═══ Source material

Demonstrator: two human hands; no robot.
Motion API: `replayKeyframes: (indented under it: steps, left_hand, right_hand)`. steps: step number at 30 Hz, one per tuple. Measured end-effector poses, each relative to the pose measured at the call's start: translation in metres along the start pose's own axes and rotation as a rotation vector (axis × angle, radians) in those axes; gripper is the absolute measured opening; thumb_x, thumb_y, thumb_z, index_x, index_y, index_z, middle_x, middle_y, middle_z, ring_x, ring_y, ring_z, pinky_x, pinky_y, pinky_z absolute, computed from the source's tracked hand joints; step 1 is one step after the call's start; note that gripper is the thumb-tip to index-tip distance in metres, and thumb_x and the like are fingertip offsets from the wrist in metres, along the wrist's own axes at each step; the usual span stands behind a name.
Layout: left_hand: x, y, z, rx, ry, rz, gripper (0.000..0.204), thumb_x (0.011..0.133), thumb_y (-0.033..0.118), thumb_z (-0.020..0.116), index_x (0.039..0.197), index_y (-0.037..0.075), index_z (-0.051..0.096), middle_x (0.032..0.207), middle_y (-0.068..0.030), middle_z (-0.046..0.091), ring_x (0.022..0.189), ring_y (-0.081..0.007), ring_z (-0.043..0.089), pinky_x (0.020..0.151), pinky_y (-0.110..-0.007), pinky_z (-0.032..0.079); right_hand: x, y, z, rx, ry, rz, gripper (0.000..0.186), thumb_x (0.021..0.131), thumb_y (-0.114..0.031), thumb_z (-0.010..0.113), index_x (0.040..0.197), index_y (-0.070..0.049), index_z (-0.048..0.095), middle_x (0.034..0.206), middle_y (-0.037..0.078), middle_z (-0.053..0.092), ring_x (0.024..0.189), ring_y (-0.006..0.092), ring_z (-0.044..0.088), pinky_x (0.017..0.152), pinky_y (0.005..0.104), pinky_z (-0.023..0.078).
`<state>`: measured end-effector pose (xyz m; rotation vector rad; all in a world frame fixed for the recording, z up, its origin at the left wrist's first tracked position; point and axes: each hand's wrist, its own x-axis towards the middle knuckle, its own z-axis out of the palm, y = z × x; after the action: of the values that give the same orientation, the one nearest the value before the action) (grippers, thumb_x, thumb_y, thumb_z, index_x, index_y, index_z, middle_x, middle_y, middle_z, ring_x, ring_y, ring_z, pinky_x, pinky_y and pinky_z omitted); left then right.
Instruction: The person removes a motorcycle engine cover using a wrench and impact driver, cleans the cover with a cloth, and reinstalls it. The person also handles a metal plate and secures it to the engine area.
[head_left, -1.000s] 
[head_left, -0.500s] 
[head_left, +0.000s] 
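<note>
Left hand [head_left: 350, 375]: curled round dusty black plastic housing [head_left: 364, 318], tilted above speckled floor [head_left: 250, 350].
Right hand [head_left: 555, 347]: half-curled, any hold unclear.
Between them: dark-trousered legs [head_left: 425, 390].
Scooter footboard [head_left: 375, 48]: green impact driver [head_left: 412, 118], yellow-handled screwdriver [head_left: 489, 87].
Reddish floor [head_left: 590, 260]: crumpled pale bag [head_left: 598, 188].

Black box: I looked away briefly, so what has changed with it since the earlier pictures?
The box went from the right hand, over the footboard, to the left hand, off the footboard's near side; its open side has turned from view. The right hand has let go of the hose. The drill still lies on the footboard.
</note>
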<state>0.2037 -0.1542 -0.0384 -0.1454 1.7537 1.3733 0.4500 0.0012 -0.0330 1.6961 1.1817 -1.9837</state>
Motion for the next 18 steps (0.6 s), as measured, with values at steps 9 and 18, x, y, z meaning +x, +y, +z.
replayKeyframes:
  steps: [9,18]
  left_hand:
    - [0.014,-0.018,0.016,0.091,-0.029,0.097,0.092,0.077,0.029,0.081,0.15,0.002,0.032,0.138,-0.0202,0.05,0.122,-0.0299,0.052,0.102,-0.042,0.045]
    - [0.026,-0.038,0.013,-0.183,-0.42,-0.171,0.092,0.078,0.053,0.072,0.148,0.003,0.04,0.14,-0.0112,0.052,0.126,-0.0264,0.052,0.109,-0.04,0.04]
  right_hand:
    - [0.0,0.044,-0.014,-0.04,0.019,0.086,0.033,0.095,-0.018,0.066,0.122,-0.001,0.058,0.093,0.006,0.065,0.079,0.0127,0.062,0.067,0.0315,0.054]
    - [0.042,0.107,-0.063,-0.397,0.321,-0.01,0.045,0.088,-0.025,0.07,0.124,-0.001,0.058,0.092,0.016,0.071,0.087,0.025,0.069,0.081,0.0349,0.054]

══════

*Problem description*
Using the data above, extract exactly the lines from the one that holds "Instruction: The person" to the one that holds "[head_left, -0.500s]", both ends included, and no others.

*Solution for this exercise*
Instruction: The person removes a motorcycle engine cover using a wrench and impact driver, cleans the cover with a cloth, and reinstalls it. The person also handles a metal plate and secures it to the engine area.
[head_left, -1.000s] 
[head_left, -0.500s] 

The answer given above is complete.